I pestered the Met’s unfailingly patient chief communications officer, Ken Weine, with my minor query, and he promptly came back with this reply:

Good eye. [Actually, good visual memory] That’s the piece—and it’s in Max’s office. Max was shot there, and Dan was at home. Dan and Max are each alternating between working at home and coming into the Museum—the latter allows them to see the essential staff that are keeping the building and collection secure.

That’s dedication. And Max had the “good eye” to make that unlikely pick—Pollock’s tough, raw rendering. Compare it with the soothing, hazy landscape that was hanging opposite Tom Campbell‘s desk, when I had interviewed him in his office for a Wall Street Journal profile:

George Inness, “Spring Blossoms, Montclair, New Jersey,” ca. 1891, Metropolitan Museum

Revisiting my 2010 Campbell interview made me realize how many parallels there are between the challenges he faced then and those that Hollein confronts now.

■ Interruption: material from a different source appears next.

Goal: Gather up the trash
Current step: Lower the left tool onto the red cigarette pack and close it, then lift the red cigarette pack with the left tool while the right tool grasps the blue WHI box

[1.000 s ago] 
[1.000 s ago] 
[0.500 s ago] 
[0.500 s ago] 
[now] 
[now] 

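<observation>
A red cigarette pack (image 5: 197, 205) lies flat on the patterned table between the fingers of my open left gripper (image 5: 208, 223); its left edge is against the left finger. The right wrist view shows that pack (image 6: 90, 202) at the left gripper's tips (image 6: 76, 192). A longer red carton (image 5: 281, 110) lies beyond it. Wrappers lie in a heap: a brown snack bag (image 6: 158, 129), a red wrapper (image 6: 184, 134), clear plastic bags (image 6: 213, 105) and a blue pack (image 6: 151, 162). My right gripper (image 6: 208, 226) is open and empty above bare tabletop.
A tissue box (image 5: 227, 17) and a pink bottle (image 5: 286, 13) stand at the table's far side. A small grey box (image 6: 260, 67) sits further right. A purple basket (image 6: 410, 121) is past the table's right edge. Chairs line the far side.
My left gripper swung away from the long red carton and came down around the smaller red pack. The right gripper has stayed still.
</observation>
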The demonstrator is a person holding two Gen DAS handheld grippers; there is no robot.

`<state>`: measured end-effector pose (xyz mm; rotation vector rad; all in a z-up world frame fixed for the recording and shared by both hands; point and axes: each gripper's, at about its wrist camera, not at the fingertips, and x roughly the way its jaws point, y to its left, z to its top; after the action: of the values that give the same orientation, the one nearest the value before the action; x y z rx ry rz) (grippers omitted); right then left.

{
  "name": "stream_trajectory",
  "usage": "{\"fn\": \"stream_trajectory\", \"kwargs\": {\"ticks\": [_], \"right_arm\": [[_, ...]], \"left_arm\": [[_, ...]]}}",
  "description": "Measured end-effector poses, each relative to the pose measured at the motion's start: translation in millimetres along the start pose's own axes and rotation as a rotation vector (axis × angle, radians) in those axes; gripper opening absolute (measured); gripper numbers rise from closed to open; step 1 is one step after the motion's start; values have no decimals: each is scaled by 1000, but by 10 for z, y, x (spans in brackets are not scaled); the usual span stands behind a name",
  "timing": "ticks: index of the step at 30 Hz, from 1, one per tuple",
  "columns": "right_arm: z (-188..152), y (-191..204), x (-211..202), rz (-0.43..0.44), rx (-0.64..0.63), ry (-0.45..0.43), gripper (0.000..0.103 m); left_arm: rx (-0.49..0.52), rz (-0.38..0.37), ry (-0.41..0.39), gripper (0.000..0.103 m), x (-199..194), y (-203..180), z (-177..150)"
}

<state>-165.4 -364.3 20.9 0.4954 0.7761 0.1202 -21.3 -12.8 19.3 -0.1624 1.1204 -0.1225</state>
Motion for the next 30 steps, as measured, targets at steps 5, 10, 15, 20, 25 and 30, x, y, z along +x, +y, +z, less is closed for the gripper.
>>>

As I wrote in the WSJ about Max’s predecessor:

His most pressing task upon assuming his new job…was implementing a difficult phase of budget cuts and staff reductions necessitated by the financial crisis that caused a 26% drop in the museum’s total endowment funds for the fiscal year ending June 30, 2009….

One side effect of the anemic economy is that Mr. Campbell may soon accomplish what [Philippe] de Montebello had long advocated—a significant reduction in the number of temporary exhibitions. Mr. Campbell also wants to see more shows drawn from the permanent collection—another cost-effective shift.

Those circumstances evoke the Met’s current situation. But what’s unprecedented, to the best of my long memory, is a health crisis that has shut the museum’s doors, with a tentative (but by no means certain) target reopening date—July 1.

We’re a long way from last October, when the Met had exultantly announced this:

On April 13, 2020 [that would be today]—exactly 150 years since the Museum was incorporated—City and State officials will gather for a commemorative program and ceremonial cake cutting. There will be musical performances in the Great Hall throughout the day, presented in partnership with music programs from around New York City’s five boroughs.